A Tarde de Salvador -  19/02/2006

<http://www.atarde.com.br/politica/geral/index.php?dt_exibicao=2006-02-19>*Irregularidade
País começa a exportar urnas eletrônicas

*Um dos grandes argumentos dos críticos do modelo da urna eletrônica brasileira é o de que ela não serviu para mais nenhum dos 47 países democráticos do mundo, embora o TSE tenha oferecido a vários deles. Ou melhor, só o Paraguai resolveu testá-la, no ano passado. Mas o Brasil está em vias de começar a exportar a experiência para o planeta, a começar pela República Dominicana, contrato já fechado.

“A máquina não é a mesma, porque o TSE afirma que o projeto da urna eletrônica é dele e só aceita passar para outros países de graça. Não poderíamos vender. Como não temos essa vocação filantrópica, desenvolvemos outro projeto”, afirma o engenheiro Carlos Rocha, diretor da Samurai, a empresa que fabrica a urna, ex-presidente da Associação Brasileira da Indústria de Computadores e Periféricos e coordenador do projeto da urna eletrônica brasileira que o TSE usa.

Segundo ele, após dez anos desde que a urna foi inaugurada, a tecnologia avançou. A nova urna tem inovações como tela colorida e faz a leitura de impressão digital. “Implantar isso no Brasil agora ficaria caro porque o TSE já comprou mais de 485 mil urnas”, diz Carlos Rocha, que enfrenta concorrentes internacionais norte-americanos, franceses, espanhóis e até uma estatal indiana, e está disputando mercado na África e Leste Europeu.

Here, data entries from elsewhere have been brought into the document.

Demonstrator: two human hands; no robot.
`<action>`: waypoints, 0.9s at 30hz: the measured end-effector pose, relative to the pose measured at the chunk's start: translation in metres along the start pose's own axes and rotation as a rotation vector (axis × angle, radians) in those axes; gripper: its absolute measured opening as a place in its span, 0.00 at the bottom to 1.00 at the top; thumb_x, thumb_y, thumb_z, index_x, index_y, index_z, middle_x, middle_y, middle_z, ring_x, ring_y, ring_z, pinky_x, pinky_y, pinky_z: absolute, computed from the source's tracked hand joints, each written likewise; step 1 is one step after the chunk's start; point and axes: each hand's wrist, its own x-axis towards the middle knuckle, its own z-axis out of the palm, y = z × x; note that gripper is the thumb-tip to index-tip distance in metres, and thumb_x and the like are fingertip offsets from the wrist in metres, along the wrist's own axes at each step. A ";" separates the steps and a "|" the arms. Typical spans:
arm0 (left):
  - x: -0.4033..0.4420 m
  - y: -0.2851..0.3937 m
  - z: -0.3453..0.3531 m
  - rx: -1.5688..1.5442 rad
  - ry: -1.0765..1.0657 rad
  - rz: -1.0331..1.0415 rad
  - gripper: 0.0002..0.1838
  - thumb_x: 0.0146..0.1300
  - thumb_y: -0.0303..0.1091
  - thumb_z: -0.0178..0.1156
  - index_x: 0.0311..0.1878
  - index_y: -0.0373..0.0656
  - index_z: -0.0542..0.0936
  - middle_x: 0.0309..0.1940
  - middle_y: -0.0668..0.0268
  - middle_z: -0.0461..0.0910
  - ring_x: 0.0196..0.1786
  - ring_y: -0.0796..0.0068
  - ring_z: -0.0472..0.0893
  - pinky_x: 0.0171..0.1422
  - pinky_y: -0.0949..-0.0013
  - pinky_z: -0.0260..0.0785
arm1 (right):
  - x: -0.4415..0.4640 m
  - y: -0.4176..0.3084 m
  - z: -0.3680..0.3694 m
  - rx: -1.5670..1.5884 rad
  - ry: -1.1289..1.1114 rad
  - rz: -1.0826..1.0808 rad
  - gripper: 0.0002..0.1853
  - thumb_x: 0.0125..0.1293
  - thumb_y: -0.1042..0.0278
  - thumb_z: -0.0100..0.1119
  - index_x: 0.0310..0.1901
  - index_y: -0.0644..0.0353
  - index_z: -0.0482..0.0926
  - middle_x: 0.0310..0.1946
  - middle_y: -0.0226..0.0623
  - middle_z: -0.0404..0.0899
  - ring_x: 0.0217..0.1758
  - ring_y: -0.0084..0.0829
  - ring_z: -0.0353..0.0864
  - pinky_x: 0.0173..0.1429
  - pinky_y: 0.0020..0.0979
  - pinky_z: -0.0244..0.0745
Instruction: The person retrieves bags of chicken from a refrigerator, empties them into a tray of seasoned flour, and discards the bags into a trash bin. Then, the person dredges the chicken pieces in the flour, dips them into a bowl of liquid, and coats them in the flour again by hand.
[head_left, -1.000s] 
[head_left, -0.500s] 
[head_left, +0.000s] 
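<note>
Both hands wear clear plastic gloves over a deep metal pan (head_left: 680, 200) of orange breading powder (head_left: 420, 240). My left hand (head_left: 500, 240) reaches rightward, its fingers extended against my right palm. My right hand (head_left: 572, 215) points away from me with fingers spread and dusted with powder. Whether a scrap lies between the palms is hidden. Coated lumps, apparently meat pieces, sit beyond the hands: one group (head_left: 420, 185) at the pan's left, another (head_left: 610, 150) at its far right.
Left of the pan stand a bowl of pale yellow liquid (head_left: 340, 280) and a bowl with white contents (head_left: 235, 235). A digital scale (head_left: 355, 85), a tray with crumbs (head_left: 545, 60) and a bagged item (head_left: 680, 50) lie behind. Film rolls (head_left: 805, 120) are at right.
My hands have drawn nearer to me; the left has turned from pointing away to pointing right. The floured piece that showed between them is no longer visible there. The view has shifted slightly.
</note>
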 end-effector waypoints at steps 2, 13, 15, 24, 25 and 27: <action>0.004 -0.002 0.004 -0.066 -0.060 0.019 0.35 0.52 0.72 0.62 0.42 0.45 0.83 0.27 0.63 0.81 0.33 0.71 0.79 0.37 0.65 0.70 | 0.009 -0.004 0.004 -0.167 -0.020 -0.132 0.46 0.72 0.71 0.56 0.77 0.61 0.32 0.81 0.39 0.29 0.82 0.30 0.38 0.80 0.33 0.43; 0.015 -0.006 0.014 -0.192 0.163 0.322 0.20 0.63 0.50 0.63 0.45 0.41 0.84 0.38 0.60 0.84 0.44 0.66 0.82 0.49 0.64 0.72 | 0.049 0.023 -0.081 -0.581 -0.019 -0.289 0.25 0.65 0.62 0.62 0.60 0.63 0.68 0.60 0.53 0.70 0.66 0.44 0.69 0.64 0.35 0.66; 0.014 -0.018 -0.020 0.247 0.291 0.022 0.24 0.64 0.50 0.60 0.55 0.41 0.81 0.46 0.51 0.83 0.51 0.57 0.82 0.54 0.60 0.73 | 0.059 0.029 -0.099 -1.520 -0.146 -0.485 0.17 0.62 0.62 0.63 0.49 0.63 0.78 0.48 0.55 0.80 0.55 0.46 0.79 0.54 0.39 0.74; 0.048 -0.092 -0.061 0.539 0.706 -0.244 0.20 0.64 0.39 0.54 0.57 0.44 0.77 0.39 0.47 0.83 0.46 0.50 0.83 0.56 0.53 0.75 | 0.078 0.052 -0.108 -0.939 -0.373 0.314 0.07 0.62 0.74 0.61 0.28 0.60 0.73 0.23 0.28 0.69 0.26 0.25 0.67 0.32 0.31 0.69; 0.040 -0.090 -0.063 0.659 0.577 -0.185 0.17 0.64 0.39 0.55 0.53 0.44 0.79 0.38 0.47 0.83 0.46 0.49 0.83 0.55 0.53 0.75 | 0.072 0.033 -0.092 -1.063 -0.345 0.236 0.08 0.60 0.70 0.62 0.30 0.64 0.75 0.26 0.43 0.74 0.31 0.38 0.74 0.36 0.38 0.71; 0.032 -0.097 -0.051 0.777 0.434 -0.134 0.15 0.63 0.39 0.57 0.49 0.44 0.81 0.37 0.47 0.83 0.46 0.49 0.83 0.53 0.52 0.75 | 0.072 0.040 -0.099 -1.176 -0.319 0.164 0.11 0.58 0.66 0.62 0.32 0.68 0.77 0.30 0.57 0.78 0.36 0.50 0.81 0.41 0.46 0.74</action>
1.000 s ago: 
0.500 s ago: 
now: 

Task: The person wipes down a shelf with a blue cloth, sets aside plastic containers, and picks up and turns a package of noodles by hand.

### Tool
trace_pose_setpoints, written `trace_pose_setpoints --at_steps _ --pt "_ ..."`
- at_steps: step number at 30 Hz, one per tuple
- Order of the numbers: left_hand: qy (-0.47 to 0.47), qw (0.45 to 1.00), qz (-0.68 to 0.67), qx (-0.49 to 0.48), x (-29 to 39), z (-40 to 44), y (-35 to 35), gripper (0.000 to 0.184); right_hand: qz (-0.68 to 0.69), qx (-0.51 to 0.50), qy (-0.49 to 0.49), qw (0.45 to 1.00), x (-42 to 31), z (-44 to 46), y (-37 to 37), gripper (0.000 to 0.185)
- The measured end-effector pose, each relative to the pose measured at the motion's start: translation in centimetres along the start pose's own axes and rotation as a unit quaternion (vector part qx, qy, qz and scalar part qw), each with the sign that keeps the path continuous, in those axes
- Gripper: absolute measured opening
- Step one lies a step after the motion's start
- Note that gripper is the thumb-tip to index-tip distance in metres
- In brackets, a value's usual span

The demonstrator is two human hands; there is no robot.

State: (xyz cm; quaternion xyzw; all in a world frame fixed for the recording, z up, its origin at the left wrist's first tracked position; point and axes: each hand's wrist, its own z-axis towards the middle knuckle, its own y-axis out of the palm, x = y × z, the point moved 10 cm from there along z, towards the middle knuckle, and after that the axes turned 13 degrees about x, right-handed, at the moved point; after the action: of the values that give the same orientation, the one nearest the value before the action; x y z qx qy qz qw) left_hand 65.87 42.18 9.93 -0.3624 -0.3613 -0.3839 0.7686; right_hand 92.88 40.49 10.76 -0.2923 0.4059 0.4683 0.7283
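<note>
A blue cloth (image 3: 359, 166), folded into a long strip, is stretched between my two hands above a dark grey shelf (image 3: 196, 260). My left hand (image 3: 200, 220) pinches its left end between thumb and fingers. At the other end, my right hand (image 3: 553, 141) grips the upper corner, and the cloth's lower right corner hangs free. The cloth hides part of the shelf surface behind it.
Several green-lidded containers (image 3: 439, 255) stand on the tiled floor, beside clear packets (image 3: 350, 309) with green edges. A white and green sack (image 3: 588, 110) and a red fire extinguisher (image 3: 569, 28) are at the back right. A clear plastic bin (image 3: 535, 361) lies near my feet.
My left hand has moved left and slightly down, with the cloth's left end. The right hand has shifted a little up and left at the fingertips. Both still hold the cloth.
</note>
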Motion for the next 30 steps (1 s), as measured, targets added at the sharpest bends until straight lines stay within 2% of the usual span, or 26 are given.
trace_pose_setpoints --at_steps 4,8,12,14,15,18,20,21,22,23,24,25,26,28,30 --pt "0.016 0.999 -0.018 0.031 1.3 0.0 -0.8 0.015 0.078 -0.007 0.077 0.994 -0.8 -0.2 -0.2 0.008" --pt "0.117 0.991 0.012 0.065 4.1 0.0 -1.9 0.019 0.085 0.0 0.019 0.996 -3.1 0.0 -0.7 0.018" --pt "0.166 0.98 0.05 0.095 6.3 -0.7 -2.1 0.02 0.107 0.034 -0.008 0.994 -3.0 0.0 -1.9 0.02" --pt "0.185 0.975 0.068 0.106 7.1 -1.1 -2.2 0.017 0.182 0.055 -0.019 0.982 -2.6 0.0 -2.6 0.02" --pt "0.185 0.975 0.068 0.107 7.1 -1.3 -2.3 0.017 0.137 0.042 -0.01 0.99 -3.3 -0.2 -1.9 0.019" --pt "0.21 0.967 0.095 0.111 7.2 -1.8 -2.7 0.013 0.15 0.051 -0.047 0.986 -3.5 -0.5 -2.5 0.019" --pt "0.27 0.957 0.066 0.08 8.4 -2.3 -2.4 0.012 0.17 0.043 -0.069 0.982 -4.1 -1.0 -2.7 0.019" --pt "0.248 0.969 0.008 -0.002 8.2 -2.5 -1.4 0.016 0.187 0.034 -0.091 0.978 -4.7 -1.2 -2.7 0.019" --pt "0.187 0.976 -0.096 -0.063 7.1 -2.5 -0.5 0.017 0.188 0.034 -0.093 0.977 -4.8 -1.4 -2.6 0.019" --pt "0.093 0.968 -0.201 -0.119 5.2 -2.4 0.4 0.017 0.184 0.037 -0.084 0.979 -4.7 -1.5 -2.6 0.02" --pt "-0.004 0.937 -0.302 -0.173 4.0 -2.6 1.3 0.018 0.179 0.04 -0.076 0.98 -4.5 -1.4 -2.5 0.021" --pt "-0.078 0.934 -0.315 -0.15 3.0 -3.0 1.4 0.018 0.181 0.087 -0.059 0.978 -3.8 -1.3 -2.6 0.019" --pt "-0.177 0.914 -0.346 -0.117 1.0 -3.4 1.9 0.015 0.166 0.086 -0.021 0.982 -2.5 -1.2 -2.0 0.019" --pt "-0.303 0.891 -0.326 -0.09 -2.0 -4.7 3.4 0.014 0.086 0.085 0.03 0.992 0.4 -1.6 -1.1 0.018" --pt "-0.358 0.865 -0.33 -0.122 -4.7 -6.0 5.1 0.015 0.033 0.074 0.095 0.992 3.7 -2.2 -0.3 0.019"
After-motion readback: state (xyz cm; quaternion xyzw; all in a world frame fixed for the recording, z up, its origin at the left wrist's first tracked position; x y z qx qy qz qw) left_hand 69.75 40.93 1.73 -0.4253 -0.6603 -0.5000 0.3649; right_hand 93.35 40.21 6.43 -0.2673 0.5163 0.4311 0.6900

Pergunta-se a ele: é possível fraudar a urna eletrônica brasileira?

“Com a participação de pessoas da justiça, sim”.

E o Sr. acha que as possibilidades de fraude citadas pelo grupo do “Voto Seguro” são verossímeis? “Pode ter havido durante esse tempo fraudes marginais, mas, do ponto de vista estatístico, não creio que elas tenham apresentado mudanças relevantes nos resultados”.

Cláudio Rocha afirma que seria um bom avanço se o TSE permitisse a realização de auditorias independentes. Aí, sim. O modelo ficaria completo.

*Os críticos do modelo Brasil

*O engenheiro Amilcar Brunazo Filho, de Santos, que foi perito no escândalo da violação do painel do Senado, é um dos mais ácidos críticos da urna eletrônica brasileira. Ele, que coordena o grupo de debate “Voto Seguro”, na internet (www.brunazo.eng.br <http://www.brunazo.eng.br/>), que defende mudanças no projeto e ataca o TSE por não aceitar auditorias externas, cita o caso de Santo Estêvão como uma das mais claras evidências de que a urna eletrônica não é infalível como a Justiça quer.

Para Brunazo, que deu um parecer técnico sobre o laudo feito por Cláudio Rêgo no caso de Santo Estêvão, do pouco que se apurou, um fato é inconteste: na urna 67 das eleições de 2000 no município baiano houve fraude. O ponto maior em questionamento é a resistência do TSE em não permitir auditorias externas.

“A Justiça parte do pressuposto de que as máquinas são infalíveis e isso não existe. Ainda mais em situações como a de Santo Estêvão, onde constatamos que nas urnas utilizadas era possível tirar o flash card (a memória, peça que contém os programas com os números dos candidatos e as fotos) apenas tirando quatro parafusos, o que era possível ser feito sem romper o lacre”, diz Cláudio Rêgo.

O best-seller dos adversários do atual modelo da urna é o livro “Burla Eletrônica”, de O. Maneschy & Jacobiskind (ed), editado em 2002 pelo Instituto Alberto Pasqualini. Quem o lê passa a ter a sensação de que eleições, da forma que são no Brasil, podem ser um grande engodo.